フィジークのサドルの選び方①
脊椎の柔軟性
サドルの選び方の第一段階は、まず背骨の柔軟性から違いを割り出すことです。あなたが上の3つのどのタイプなのかは、ここから判断します。
スパインコンセプトの基本3タイプ
- スネーク(蛇)タイプ:脚を曲げずに前屈して、手が足の爪先まで届く脊椎が柔らかい人。ペダリング時に骨盤が立つ状態です。→アリオネ
- ブル(雄牛)タイプ:前屈してもヒザ下くらいまでしか手が行かない、脊椎が硬い人。ペダリング時には骨盤が倒れる形になります。→アリアンテ
- カメレオンタイプ:前屈したとき、手が足首の少し上までで止まる人。柔軟性は普通で、骨盤がやや倒れるくらいです。
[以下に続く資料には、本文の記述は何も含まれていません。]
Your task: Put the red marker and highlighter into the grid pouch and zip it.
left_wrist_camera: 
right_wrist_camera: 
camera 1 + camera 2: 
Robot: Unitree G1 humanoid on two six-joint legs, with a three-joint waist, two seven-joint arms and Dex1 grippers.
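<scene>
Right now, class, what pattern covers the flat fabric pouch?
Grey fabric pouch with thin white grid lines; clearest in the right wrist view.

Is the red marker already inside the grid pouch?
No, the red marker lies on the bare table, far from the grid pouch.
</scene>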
→アンタレス
フィジークのサドルの選び方②
上記の選び方に加え、それぞれのサドルには、レギュラーかラージの2種類のサイズがあります。体重と平均速度から割り出されるパワー出力を、フィジークのパワー・マトリクスチャートで探し出し、サドルのサイズを選択します。この2つの選び方を採用したのがスパインコンセプトEVOです。
フィジークのサドルの選び方③
痛みの場所によって形を決める
一番気になるのは、お尻や股間の痛みです。これに悩まされている方には、上記の選び方に加え、センターの形状という要素が加わります。痛みが耐えきれないほどつらい人は、穴や溝があるタイプがよいでしょう。ただし痛む場所とサドルの形状の違いで、かえってそこを圧迫してしまう場合もあるので、ショップでよく相談することをおすすめします。
ノーマルとOPEN
ノーマルは溝も穴もない、普通のサドルです。特にお尻の痛みに悩まされていない方はこれでもよいですが、そうでない人は、穴あきタイプのOPENがおすすめです。気になる点としては、穴のふちを補強するためやや重さが増えることと、その穴のふちが当たる場所に痛みを感じる方は要注意です。
VERSUS EVO
VERSUS EVOは中央部に溝が走るタイプです。このモデルは、カーボン強化ナイロンシェルの土台に、マイクロテックスカバーのパッドを接合した特殊構造になっており、快適で軽量なサドルを実現しました。
フィジークのサドルの選び方④
軽さを極めた最高級00シリーズ
00シリーズは、土台となるシェルに複合素材ではなく、全てカーボンを使い、サドルレールもカーボンを使用した、最軽量・最高級ランクのモデルです。もちろんアリオネ・アリアンテ・アンタレスの3タイプ、2種類のサイズ、ノーマルとVERSUS EVOに用意されています。
レールの素材
最後はサドルを支える、シートポストの素材です。カーボン製のR1、k:iumと呼ばれる素材を使ったR3、アルミ製のR5に分かれ、R1>R3>R5の順に値段が高くなります。R5モデルは穴あきのOPENタイプのみで、他の2つは全モデルで使われています。(00は全てカーボンなのでカーボンレールのみ)
カラーバリエーション
かつてフィジークのサドルは、赤いサドル、白地に赤いライン、グレーに白ライン、黒に赤の非対称なラバーと、色とりどりでした。現在販売されているモデルは、基本黒一色で、まれに白のモデルがあるのみです。昨年、受注限定でカラーオーダーシステムを受付け(センター部分に12色から選んで入れる)、今年は穴あきのOPENモデルで4色展開の限定販売を行っています。自分のバイクにマッチしたカラーのサドルを求める人は、こうした情報もマメにチェックしましょう。
試乗ができます:それでもお困りのあなたへ
だいたいの違いはわかったけど、実際ひとくくりにはできない、本当に自分に合うとは限らないのでは? という方のために、フィジークのサドルは試乗ができます。スポーツサイクル取扱店の中には、一定期間、フィジークのサドルをレンタルして、試せるサービスを行っている所もあります。詳しくは最寄りのバイクショップにお問い合わせください。
まとめ
今回はフィジークのサドルについて主要の3種類を紹介し、違いや選び方、インプレを元に、どんな人にどのタイプがおすすめなのかを説明しました。確かに人の体もお尻も千差万別で、サドル選びには正確な答えは出ないものです。一方で、理論と検証に基づき確かな方向性を示すフィジークが、サイクリストの間で高い人気を得ている理由がおわかりだと思います。この記事を参考に、サドル沼から脱出して快適なサドルを手にすることができれば幸いです。